Michel Biero (Lidl): "On constate une stagnation dans la hausse des prix"

BFM Business Frédéric Bianchi , Journaliste BFM Éco
Michel Biero de Lidl

Michel Biero de Lidl - BFM Business

Invité sur BFM Business, le patron de Lidl France constate un ralentissement de l'inflation pour les produits de grande consommation.

Le pic de l'inflation a-t-il été atteint? Après des mois de hausses de prix pour les produits de consommation, la flambée semble être moins intense depuis quelques semaines.

C'est en tout cas ce que constate Michel Biero, le patron de Lidl France.

"Au printemps j'étais assez en phase avec Dominique Schelcher [le Pdg de Système U], je disais qu'on allait certainement finir l'année avec 7% d'inflation, rappelle le patron de l'enseigne. Je disais qu'à la fin de l'été on serait à 5, on y est dans nos rayons chez Lidl on est à 5% d'inflation. Maintenant je trouve qu'il y a une certaine stagnation. Je ne saurais pas vous l'expliquer mais je sens une certaine stagnation."

S'il est encore trop tôt pour évoquer un retour une hausse bien plus modéré des prix, les prévisions pour la fin de l'année ont peut-être été un peu trop alarmistes.

"Il va encore y avoir des hausses de prix sur certains produits, estime Michel Biero. Mais est-ce qu'on sera à 7 ou est-ce qu'on sera à 6% sur la fin de l'année? Aujourd'hui nous sommes bien à 5, il y a déjà eu une très grosse inflation sur ces huit premiers mois de l'année."

"On ne bloque pas les prix"

Alors que les prix à la consommation sont tirés par la hausse des coûts de l'énergie, des transports et des matières premières, ces derniers ont sensiblement reflué ces derniers mois. Des baisses qui commencent peut-être à se refléter dans le prix des produits de consommation.

Pas question pourtant pour les enseignes de lever le pied sur les promotions et les opérations "pouvoir d'achat". La rentrée étant une période cruciale pour la grande distribution, la deuxième plus importante après noël en termes de chiffre d'affaires. D'où l'opération du concurrent Carrefour qui a annoncé ce lundi le blocage de prix d'une centaine de produits de première nécessité.
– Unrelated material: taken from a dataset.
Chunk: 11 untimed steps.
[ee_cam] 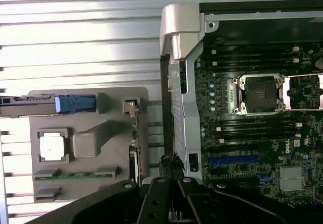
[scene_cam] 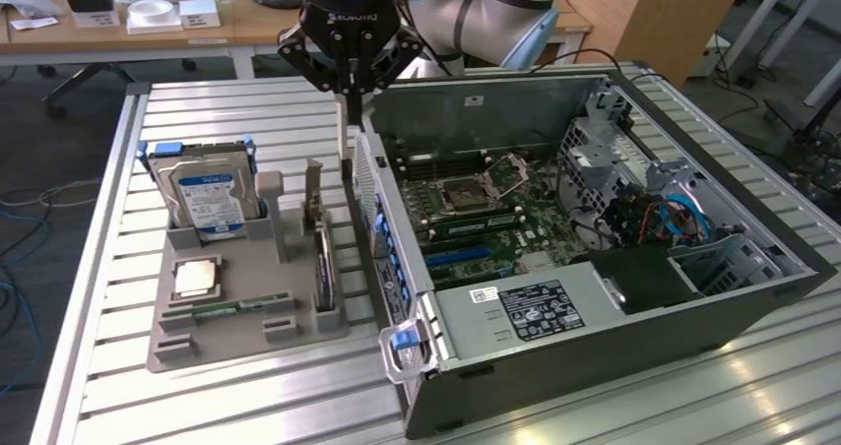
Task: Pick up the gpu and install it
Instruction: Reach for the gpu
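Evidently not yet lifted: graphics card (scene_cam: 325,268), standing on its long edge in a slot along the exterior view's right side of the grey holder (scene_cam: 224,345), just beside the open computer case (scene_cam: 631,351). Probably light and stiff, but fragile: thin board, exposed parts, contacts along the lower edge. Best taken across its thin width at the upper edge, near the middle, clear of the metal end bracket; likely to tip or twist if pinched at one end. Needs a straight pull up out of the slot. Jaws pressed together, gripping nothing, pointing straight down. Hanging above the narrow gap between holder and case, beyond the far end of the card and apart from it. Elsewhere in the holder: hard drive (scene_cam: 208,194) upright at the far left, processor chip (scene_cam: 197,278) lying flat nearer. All resting on the slatted metal desk (scene_cam: 236,406).
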### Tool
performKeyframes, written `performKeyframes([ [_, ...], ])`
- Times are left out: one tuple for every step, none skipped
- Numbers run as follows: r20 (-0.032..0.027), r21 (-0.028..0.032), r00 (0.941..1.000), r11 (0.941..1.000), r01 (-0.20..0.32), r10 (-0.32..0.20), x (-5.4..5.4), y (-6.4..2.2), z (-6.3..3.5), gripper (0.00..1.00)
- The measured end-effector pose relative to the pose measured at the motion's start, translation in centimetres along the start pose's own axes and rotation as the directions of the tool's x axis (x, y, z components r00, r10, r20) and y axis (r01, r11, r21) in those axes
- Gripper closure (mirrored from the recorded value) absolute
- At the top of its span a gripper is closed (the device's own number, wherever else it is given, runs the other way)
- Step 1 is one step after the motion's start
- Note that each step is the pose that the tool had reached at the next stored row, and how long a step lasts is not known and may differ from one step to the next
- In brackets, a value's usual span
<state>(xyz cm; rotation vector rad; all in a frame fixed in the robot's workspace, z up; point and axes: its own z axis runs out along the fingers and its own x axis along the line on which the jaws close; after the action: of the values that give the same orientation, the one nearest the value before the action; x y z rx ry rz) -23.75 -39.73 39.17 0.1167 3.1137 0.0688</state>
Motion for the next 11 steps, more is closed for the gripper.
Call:
performKeyframes([
  [0.0,0.0,1.0,1.0,0.0,0.0,0.08,-0.01,0.0,0.86],
  [0.0,-0.0001,1.0,1.0,0.0,0.0,0.15,-0.01,0.0,0.86],
  [0.0001,0.0,1.0,1.0,0.0,0.0,0.22,-0.02,0.0,0.86],
  [0.0,0.0,1.0,1.0,0.0,0.0,0.28,-0.02,0.0,0.86],
  [0.0,0.0,1.0,1.0,0.0,0.0,0.35,-0.02,0.0,0.86],
  [0.0,0.0,1.0,1.0,0.0,0.0,0.41,-0.03,0.0,0.86],
  [0.0,0.0,1.0,1.0,0.0,0.0,0.45,-0.03,0.0,0.86],
  [0.0,0.0,1.0,1.0,0.0,0.0,0.48,-0.03,0.0,0.86],
  [0.0,0.0,1.0,1.0,0.0,0.0,0.49,-0.04,0.0,0.86],
  [0.0,0.0,1.0,1.0,0.0,0.0,0.49,-0.04,0.0,0.86],
  [0.0,0.0,1.0,1.0,0.0,0.0,0.5,-0.04,-0.01,0.86],
])
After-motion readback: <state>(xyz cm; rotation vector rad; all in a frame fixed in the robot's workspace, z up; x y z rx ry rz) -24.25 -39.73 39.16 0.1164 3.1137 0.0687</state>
Un chemin que Lidl ne souhaite pas emprunter.

"Bloquer les prix nous on ne le fait pas car quels sont les produits essentiels?, s'interroge le patron de Lidl. Est-ce qu'un radio-réveil est essentiel? Est-ce qu'on achète un radio réveil tous les lundis matins? Je ne pense pas."
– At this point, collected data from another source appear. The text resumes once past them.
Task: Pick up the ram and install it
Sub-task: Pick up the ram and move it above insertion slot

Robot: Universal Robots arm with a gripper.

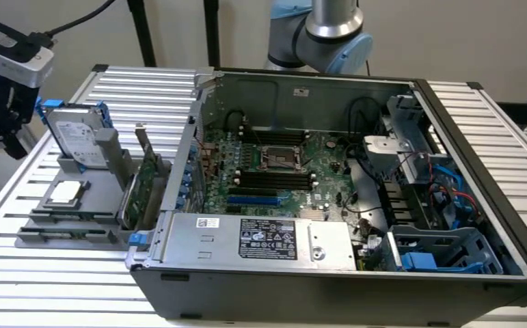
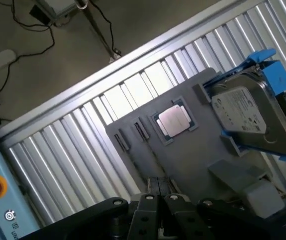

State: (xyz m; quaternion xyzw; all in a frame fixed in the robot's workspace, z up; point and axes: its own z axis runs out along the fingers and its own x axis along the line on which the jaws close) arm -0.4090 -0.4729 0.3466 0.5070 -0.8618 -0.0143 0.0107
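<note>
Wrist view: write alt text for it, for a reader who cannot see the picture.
The gripper hangs over a grey holder tray on a slatted metal table. A silver processor chip lies in the tray's square recess, and a hard drive in blue rails leans at one end of it.
</note>
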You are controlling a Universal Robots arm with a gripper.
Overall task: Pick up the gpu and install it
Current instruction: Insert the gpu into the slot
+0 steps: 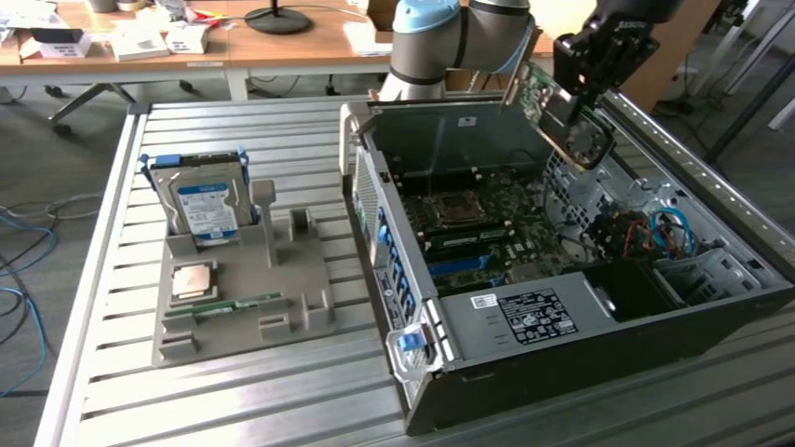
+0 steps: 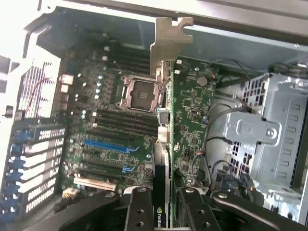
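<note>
Black gripper (image 2: 166, 208), partly closed, clamps the thin green circuit-card gpu (image 2: 188, 125) with silver bracket (image 2: 171, 43) just beneath it, over the open grey metal computer case (image 1: 472, 126), where a tilted card would likely jam beside the blue slot (image 2: 108, 146) below.

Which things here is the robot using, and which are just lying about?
In use: black gripper clamped on green circuit card with silver bracket; open grey computer case.
Lying about: silver hard drive with blue label, slim green memory stick, tan square chip, grey tray.
</note>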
Le blocage des prix oblige de plus le distributeur à faire pression sur ses fournisseurs ou à rogner sur ses marges pour maintenir des prix bloqués dans un contexte inflationniste.
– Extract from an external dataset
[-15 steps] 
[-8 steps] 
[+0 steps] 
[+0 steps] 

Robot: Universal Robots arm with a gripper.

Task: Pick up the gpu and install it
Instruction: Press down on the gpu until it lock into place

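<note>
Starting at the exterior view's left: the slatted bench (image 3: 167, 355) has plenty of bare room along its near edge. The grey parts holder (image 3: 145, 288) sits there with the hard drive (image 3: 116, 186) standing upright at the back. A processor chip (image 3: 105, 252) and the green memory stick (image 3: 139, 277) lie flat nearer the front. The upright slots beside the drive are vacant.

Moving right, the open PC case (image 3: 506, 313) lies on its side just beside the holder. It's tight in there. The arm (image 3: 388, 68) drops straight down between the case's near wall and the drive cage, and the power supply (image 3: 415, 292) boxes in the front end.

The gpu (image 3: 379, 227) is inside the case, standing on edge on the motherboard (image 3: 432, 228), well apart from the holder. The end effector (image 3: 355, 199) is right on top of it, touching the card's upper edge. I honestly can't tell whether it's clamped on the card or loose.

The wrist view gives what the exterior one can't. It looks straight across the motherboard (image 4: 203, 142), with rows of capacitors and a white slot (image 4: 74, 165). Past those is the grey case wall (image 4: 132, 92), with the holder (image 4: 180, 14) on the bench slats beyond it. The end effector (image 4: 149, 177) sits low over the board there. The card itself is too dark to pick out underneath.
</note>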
"Quand vous bloquez un prix de produit, si vous vous prenez une hausse, vous bloquez la hausse du prix d'achat, rappelle Michel Biero. Nous on a fait simple, on a fait le fameux coup de pouce. Chaque porteur de la carte de fidélité a 5% de remise une fois par mois, il l'active quand il le souhaite sur la totalité du magasin."

Lidl est l'enseigne qui a le plus profiter de la période d'inflation. Selon Kantar, le groupe a encore gagné 0,2 point part de marché en juillet pour atteindre 7,5%. Le discounter a bénéficié d'un gain de plus de 660.000 clients ces derniers mois.